§ **Required work**:
An exact repetition of every entry, with no images, is the required answer.
Task inputs below:
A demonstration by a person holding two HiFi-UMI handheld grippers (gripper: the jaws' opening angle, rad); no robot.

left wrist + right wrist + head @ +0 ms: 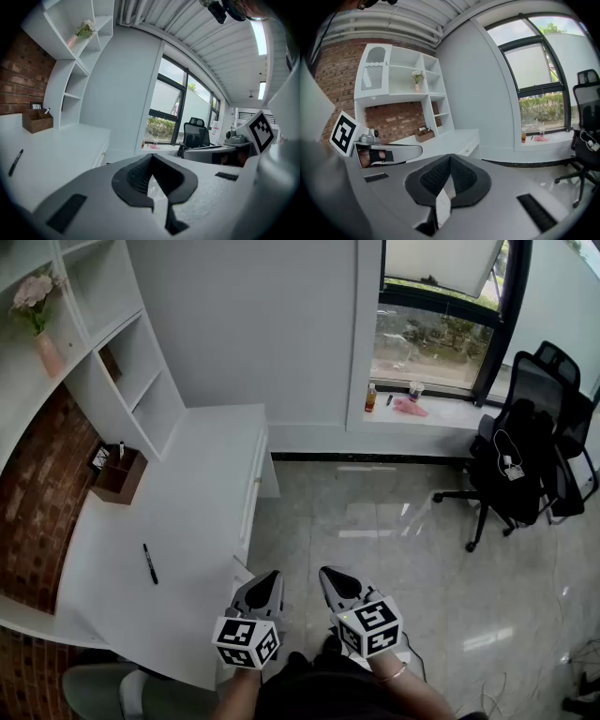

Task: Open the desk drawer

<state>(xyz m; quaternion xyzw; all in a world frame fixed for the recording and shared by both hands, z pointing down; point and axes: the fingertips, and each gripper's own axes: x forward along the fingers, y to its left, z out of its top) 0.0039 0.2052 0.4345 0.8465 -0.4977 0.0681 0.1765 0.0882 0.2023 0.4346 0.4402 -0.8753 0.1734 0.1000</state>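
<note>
The white desk [178, 512] runs along the left, with its drawer fronts [251, 498] on the edge that faces the floor. Both grippers hang low in the head view, over the floor just right of the desk's near corner. My left gripper [271, 577] is shut with nothing in it and stays apart from the desk. My right gripper [331, 575] sits beside it, also shut and holding nothing. The left gripper view looks past the closed jaw tips [151, 157] along the drawer fronts [100, 159]. In the right gripper view a drawer knob [468, 151] shows beyond the closed tips [450, 157].
A black pen [150, 563] and a wooden box [118, 474] lie on the desktop. White shelves [112, 362] with a flower vase [42, 329] stand against the brick wall. A black office chair [525, 460] stands at the right, by a windowsill [412, 413] with a bottle.
</note>
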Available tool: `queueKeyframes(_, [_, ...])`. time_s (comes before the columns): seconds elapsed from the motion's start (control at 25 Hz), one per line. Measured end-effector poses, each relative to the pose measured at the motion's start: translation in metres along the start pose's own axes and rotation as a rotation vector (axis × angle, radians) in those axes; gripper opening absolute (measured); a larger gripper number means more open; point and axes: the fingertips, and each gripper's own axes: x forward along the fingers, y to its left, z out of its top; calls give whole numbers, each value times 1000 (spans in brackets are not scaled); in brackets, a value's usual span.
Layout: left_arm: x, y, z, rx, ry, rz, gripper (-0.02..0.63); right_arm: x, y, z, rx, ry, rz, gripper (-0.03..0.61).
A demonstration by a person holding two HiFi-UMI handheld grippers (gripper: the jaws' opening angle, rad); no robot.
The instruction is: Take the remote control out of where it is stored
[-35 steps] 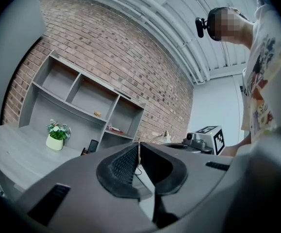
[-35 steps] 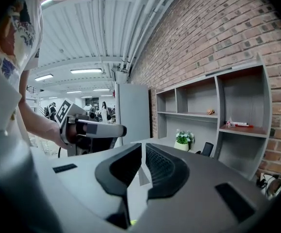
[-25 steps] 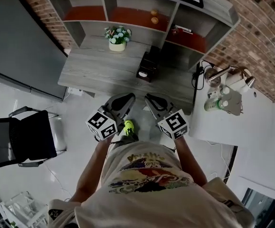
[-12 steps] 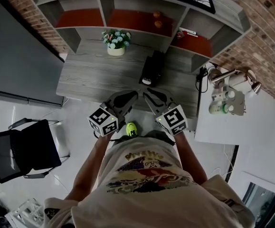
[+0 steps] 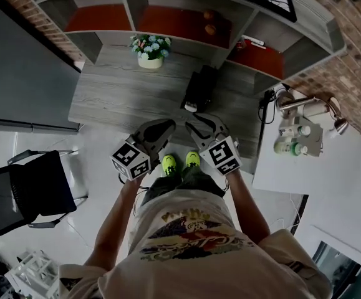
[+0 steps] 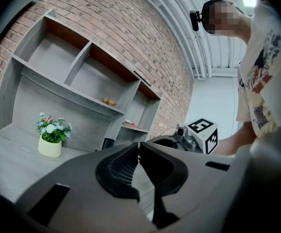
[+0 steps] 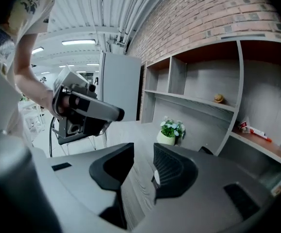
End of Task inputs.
§ **Exercise result**:
A demonstration by a person holding two HiFi-UMI handheld grippers (gripper: the jaws' opening angle, rad); no robot.

left wrist + right wrist + head @ +0 ms: 

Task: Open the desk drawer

<state>(xyz m; quaternion xyzw; all in a world frame fixed for the recording and shared by both hands, z pointing down; point and axes: the fingertips, and each gripper's own axes: x forward along the fingers, y to its left, z out of its top) 0.0039 0.2052 0.4345 0.8465 -0.4977 0.0681 0.1765 0.0882 0.2023 0.4346 0.4402 -0.8753 0.1734 0.1000</state>
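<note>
The white desk [178, 512] runs along the left, with its drawer fronts [251, 498] on the edge that faces the floor. Both grippers hang low in the head view, over the floor just right of the desk's near corner. My left gripper [271, 577] is shut with nothing in it and stays apart from the desk. My right gripper [331, 575] sits beside it, also shut and holding nothing. The left gripper view looks past the closed jaw tips [151, 157] along the drawer fronts [100, 159]. In the right gripper view a drawer knob [468, 151] shows beyond the closed tips [450, 157].
A black pen [150, 563] and a wooden box [118, 474] lie on the desktop. White shelves [112, 362] with a flower vase [42, 329] stand against the brick wall. A black office chair [525, 460] stands at the right, by a windowsill [412, 413] with a bottle.
</note>
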Available tool: `queueKeyframes(_, [_, ...])`. time_s (comes before the columns): seconds elapsed from the motion's start (control at 25 Hz), one per line. Measured end-effector poses, each relative to the pose measured at the motion's start: translation in metres along the start pose's own axes and rotation as a rotation vector (axis × angle, radians) in those axes; gripper opening absolute (measured); a larger gripper number means more open; point and axes: the fingertips, and each gripper's own axes: x forward along the fingers, y to its left, z out of its top; calls give whole numbers, each value times 1000 (spans in brackets are not scaled); in brackets, a value's usual span.
Layout: left_arm: x, y, z, rx, ry, rz, gripper (-0.02..0.63); right_arm: x, y, z, rx, ry, rz, gripper (-0.03..0.61).
A demonstration by a person holding two HiFi-UMI handheld grippers (gripper: the jaws' opening angle, rad); no robot.
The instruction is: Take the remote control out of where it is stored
[-35 steps] 
[-35 steps] 
[-25 steps] 
[-12 steps] 
[+0 steps] 
[+0 steps] 
[+0 steps] 

No additional answer is needed.